◆ **Problem to solve**
Please give back exactly the line with "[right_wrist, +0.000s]" and each line after it through the end of the material, leaving out the pictures.

◆ **Records provided**
--- START ---
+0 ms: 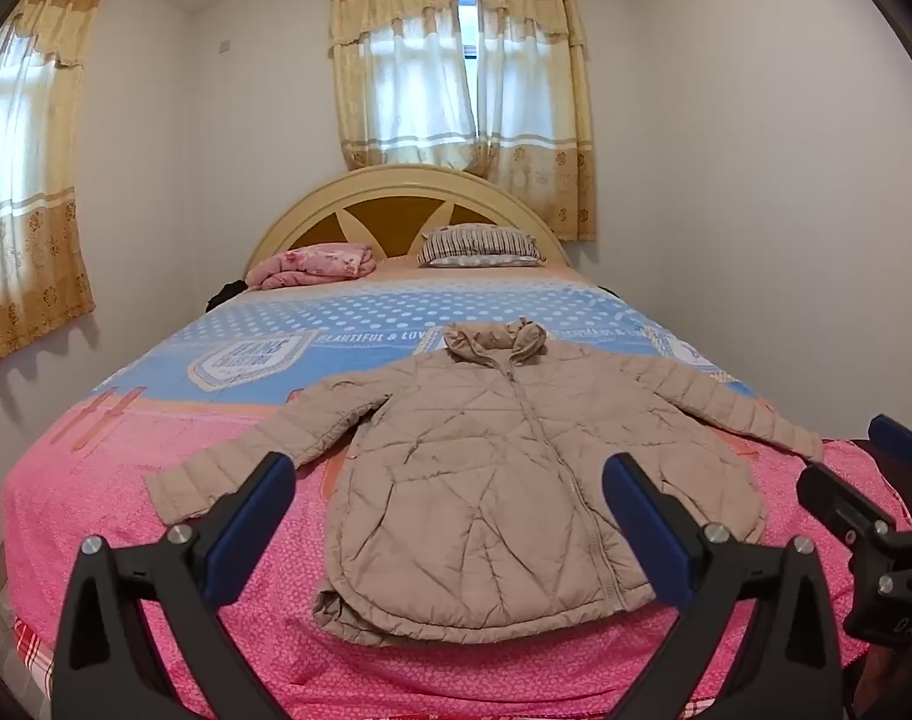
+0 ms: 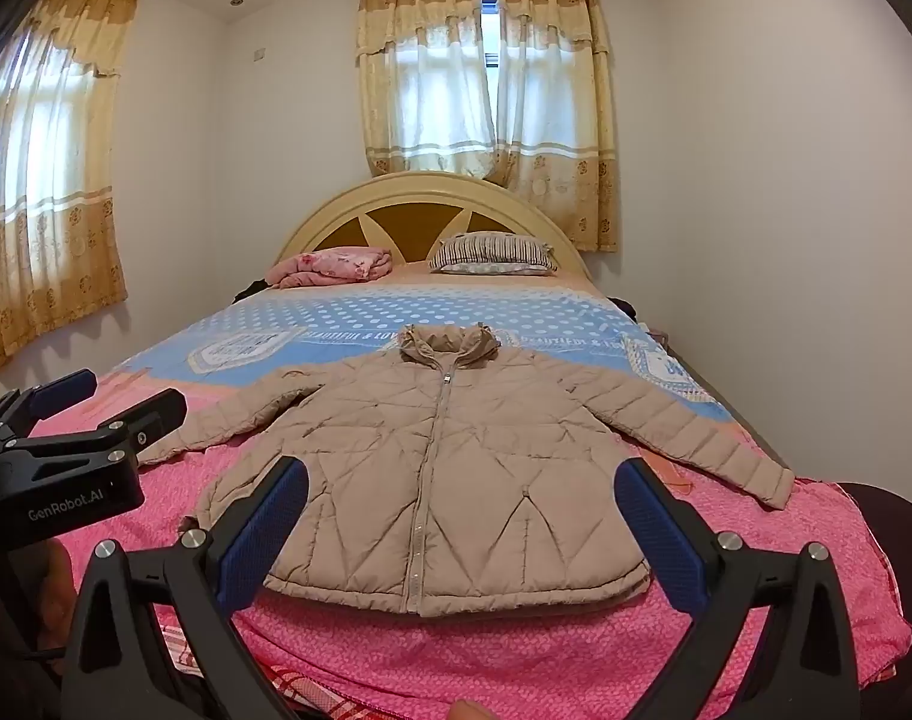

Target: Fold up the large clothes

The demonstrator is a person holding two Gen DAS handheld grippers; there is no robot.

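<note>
A beige quilted puffer jacket [image 1: 486, 480] lies flat and zipped on the bed, front up, collar toward the headboard, both sleeves spread outward. It also shows in the right wrist view [image 2: 444, 480]. My left gripper [image 1: 450, 480] is open and empty, held above the foot of the bed in front of the jacket's hem. My right gripper [image 2: 462, 483] is open and empty, beside it to the right. Each gripper shows at the edge of the other's view: the right one [image 1: 864, 480] and the left one [image 2: 108, 402].
The bed has a pink and blue cover [image 1: 156, 510] and a cream arched headboard [image 1: 396, 204]. A folded pink blanket [image 1: 312, 264] and a striped pillow [image 1: 480, 246] lie at the head. Curtained windows [image 1: 462, 90] are behind and to the left. White walls flank the bed.
</note>
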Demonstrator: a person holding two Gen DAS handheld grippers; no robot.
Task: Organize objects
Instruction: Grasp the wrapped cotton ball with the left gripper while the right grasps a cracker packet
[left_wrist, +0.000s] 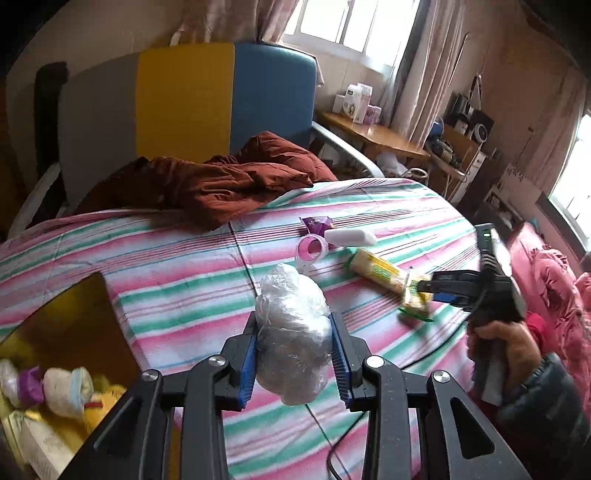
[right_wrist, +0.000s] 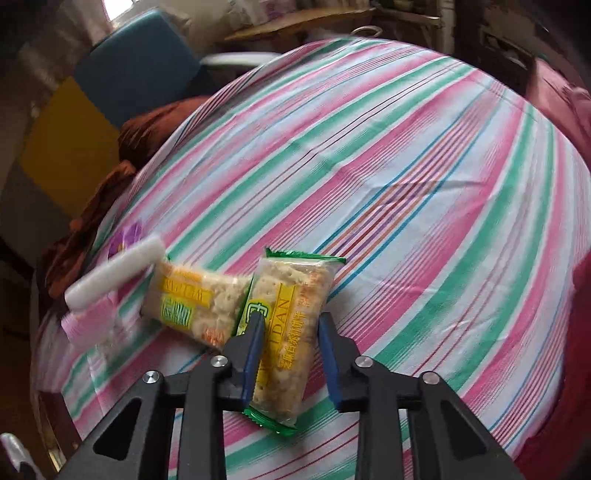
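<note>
A striped bedsheet (left_wrist: 177, 258) in pink, green and white covers the bed, with a rust-red quilt (left_wrist: 207, 181) bunched at its head end. At the sheet's near left edge sits a cardboard box (left_wrist: 70, 332) with items inside. The left gripper (left_wrist: 295, 354) clamps a clear plastic bag bundle (left_wrist: 295, 332) above the sheet. The right gripper (right_wrist: 290, 332) straddles a cracker packet (right_wrist: 288, 321); its left finger touches the wrapper, the right stands apart. A second cracker packet (right_wrist: 192, 306), white block (right_wrist: 114, 273) and pink tape roll (left_wrist: 312, 249) lie mid-sheet.
</note>
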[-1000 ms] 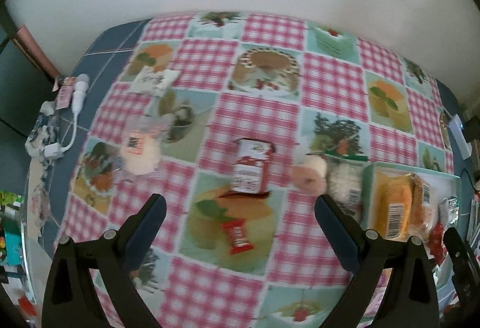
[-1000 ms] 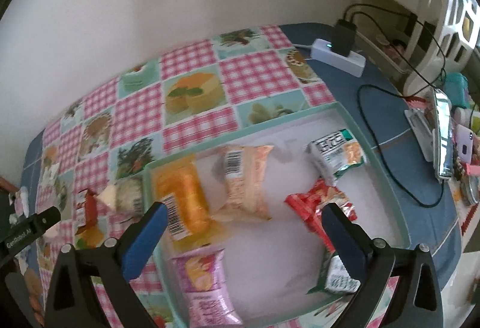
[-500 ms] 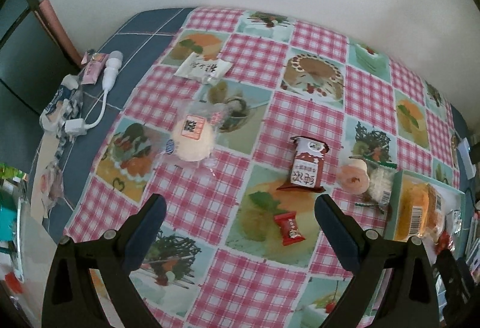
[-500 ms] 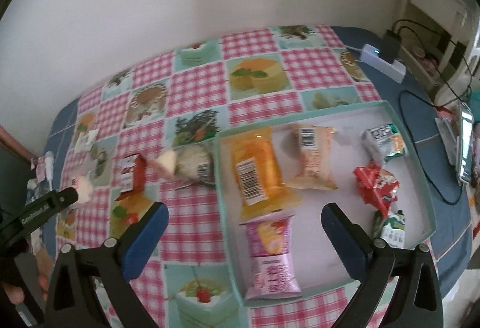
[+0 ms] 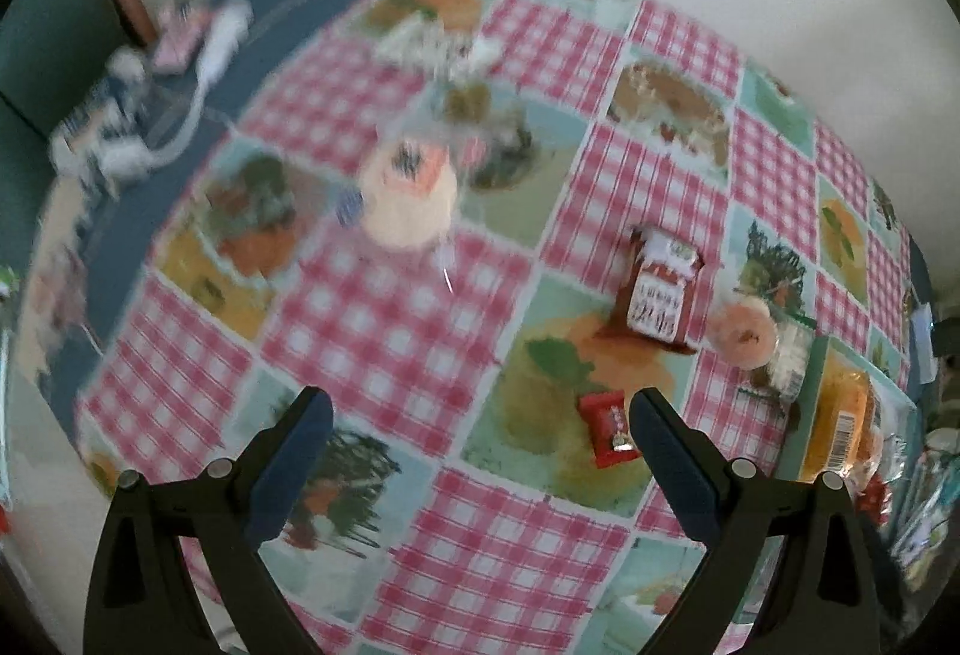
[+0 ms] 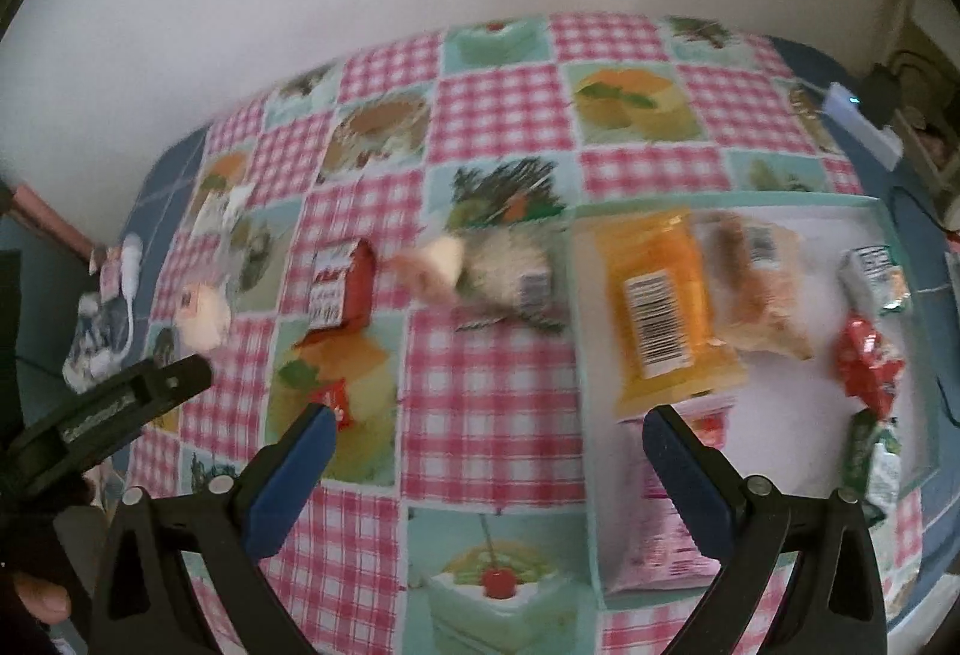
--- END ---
◆ **Problem solution**
[right_wrist, +0.000s] 
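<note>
A striped bedsheet (left_wrist: 177, 258) in pink, green and white covers the bed, with a rust-red quilt (left_wrist: 207, 181) bunched at its head end. At the sheet's near left edge sits a cardboard box (left_wrist: 70, 332) with items inside. The left gripper (left_wrist: 295, 354) clamps a clear plastic bag bundle (left_wrist: 295, 332) above the sheet. The right gripper (right_wrist: 290, 332) straddles a cracker packet (right_wrist: 288, 321); its left finger touches the wrapper, the right stands apart. A second cracker packet (right_wrist: 192, 306), white block (right_wrist: 114, 273) and pink tape roll (left_wrist: 312, 249) lie mid-sheet.
</note>
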[-1000 ms] 
[-1000 ms] 
[-500 ms] 
[-500 ms] 
[+0 ms] 
[+0 ms] 

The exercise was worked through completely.